◆ TASK STATEMENT
Count the lines below that contain the word "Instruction", and reply with that number alone.
(MATERIAL TO PROCESS begins)
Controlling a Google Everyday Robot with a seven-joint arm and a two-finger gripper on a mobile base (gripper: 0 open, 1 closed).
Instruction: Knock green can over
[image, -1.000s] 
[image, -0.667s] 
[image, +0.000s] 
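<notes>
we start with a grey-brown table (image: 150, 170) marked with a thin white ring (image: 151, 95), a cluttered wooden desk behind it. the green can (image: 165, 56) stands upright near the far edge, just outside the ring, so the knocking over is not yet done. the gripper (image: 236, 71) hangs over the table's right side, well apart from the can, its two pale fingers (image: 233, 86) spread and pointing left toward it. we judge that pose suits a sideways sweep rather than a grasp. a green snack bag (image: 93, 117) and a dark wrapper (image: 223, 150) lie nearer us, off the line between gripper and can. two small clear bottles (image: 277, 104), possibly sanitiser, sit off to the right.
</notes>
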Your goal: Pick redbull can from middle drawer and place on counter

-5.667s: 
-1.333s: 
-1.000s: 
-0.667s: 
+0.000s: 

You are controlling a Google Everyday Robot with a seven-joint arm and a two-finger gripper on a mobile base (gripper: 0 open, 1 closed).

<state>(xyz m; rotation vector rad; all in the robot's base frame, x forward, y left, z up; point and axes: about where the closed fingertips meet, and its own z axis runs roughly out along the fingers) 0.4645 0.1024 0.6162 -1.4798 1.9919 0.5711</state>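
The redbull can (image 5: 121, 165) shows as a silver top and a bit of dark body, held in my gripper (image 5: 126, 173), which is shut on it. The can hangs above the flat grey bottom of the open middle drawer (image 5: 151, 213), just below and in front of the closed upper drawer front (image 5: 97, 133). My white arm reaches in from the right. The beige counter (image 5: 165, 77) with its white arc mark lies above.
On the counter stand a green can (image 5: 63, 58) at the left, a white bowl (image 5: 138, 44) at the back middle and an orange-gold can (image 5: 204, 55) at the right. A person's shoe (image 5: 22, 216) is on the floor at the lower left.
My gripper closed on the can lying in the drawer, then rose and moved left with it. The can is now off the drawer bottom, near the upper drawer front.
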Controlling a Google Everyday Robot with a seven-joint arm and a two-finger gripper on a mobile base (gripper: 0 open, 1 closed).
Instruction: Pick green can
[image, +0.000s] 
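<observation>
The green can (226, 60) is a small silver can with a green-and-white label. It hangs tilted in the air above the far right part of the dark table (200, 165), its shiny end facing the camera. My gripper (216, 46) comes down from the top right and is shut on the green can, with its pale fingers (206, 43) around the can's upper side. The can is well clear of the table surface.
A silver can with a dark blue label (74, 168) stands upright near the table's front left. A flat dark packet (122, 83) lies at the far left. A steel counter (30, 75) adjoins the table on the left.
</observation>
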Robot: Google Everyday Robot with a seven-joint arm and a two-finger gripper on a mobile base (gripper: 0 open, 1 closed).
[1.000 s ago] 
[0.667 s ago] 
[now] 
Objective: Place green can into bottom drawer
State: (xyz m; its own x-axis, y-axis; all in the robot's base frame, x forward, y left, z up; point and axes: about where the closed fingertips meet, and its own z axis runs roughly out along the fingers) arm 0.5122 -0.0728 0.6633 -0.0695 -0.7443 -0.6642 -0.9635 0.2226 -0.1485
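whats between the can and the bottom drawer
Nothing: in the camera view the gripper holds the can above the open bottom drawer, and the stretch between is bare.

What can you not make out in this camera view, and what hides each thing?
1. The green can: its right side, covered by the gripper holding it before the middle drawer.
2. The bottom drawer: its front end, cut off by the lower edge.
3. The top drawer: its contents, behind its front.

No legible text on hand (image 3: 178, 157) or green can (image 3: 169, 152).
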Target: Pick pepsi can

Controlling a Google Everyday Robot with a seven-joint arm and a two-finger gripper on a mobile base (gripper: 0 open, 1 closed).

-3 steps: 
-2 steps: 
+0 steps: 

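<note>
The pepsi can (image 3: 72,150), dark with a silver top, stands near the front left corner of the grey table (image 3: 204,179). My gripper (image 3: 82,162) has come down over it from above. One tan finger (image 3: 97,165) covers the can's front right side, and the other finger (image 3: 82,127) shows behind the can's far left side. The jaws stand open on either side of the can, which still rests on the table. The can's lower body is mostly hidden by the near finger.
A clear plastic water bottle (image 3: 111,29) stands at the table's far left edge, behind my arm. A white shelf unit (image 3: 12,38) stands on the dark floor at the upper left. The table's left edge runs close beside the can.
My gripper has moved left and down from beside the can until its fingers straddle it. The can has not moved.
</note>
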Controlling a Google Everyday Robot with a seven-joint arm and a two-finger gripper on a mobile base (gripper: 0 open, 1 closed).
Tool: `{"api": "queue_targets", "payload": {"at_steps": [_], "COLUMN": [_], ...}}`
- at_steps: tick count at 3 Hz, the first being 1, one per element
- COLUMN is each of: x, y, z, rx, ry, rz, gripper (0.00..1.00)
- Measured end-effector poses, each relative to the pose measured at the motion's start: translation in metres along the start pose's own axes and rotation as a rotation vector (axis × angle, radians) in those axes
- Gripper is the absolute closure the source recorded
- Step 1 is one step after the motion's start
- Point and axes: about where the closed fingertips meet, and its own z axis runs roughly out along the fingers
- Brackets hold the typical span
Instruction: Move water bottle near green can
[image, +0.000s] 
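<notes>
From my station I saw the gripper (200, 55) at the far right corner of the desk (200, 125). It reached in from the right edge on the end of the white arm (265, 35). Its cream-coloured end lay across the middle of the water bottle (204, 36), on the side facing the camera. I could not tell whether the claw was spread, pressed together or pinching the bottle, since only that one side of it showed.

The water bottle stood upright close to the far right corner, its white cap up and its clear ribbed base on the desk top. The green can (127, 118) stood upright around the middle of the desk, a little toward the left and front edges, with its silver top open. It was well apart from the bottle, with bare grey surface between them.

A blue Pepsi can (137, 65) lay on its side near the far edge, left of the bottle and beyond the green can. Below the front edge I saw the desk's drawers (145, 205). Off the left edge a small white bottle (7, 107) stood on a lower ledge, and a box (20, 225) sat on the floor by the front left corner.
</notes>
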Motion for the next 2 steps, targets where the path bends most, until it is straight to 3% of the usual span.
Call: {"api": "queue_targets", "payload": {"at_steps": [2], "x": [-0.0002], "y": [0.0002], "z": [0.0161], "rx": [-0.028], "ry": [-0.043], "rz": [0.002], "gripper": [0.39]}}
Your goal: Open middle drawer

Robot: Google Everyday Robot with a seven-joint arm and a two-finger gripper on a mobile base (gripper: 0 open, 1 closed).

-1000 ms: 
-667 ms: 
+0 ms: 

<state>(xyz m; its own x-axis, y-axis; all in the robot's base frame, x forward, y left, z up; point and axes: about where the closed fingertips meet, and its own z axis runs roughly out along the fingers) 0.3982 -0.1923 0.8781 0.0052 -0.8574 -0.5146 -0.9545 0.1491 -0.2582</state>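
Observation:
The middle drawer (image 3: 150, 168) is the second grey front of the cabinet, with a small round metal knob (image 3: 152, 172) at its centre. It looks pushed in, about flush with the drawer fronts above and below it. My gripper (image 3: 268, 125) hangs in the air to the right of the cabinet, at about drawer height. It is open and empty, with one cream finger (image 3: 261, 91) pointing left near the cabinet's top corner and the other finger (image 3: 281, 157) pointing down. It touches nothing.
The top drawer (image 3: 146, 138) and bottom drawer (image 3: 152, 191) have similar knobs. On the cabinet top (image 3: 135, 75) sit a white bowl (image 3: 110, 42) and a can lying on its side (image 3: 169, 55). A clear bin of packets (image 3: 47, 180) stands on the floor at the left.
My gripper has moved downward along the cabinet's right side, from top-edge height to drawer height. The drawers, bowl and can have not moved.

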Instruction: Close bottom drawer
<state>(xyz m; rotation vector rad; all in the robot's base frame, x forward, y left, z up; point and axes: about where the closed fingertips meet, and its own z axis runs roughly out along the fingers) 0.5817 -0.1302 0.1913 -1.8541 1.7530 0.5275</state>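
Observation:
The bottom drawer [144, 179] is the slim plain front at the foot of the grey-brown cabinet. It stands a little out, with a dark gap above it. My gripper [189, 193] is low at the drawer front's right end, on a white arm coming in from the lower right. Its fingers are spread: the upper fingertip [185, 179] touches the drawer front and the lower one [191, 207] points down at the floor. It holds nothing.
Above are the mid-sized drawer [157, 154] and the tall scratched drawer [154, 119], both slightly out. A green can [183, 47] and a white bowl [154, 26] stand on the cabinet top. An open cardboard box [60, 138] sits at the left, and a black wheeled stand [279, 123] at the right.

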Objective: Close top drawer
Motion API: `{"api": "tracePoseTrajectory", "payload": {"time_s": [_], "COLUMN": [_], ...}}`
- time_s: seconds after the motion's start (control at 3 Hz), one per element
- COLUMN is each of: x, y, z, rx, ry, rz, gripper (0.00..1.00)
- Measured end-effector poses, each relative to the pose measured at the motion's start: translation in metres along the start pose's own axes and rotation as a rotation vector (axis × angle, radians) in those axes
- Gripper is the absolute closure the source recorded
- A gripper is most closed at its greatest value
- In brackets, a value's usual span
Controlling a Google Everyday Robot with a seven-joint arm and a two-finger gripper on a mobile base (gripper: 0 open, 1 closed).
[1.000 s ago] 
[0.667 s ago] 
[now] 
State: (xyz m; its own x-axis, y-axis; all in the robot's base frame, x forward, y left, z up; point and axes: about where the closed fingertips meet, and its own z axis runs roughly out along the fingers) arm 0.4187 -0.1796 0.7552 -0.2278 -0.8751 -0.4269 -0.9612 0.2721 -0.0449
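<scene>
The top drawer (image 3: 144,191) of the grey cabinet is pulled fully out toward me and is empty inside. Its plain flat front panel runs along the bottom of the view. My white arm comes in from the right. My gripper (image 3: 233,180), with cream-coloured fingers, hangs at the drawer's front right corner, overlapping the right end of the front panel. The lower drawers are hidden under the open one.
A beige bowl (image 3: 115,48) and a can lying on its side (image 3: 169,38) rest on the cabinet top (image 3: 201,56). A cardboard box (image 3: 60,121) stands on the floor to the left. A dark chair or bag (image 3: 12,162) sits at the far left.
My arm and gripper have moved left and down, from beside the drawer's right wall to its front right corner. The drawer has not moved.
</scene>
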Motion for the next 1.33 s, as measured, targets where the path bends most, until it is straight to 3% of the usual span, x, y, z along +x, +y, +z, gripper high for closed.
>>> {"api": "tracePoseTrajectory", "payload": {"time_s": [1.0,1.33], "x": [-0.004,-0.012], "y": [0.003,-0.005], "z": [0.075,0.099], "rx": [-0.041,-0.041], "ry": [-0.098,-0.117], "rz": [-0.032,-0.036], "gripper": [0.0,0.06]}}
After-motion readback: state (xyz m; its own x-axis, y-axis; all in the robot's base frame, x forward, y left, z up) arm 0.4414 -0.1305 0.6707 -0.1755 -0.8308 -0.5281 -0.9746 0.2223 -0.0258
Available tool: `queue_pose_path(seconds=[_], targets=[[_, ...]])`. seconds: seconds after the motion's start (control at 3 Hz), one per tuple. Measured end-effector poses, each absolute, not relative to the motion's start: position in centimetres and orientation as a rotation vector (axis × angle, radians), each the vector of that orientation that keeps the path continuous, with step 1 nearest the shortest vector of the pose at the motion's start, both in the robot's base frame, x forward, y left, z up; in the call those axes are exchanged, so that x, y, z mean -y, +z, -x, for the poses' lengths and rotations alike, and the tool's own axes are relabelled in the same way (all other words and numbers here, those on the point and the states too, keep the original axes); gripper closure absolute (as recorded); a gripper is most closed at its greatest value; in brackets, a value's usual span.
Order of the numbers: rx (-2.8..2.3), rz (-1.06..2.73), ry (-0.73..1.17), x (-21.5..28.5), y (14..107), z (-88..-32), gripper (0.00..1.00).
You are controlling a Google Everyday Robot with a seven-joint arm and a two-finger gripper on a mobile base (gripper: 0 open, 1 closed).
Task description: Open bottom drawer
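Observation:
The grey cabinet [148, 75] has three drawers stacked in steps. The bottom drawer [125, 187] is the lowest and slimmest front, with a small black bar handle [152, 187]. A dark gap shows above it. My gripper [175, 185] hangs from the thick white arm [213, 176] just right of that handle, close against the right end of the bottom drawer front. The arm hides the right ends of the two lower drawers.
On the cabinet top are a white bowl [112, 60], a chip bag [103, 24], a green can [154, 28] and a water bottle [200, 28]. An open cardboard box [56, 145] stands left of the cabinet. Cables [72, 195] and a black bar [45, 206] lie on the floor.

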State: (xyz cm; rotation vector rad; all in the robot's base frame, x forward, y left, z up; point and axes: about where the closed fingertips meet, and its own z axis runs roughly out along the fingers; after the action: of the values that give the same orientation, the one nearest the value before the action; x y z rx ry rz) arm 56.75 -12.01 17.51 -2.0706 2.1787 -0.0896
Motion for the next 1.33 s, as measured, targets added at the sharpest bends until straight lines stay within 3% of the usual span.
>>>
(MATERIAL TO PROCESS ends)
◆ FINISHED TASK
4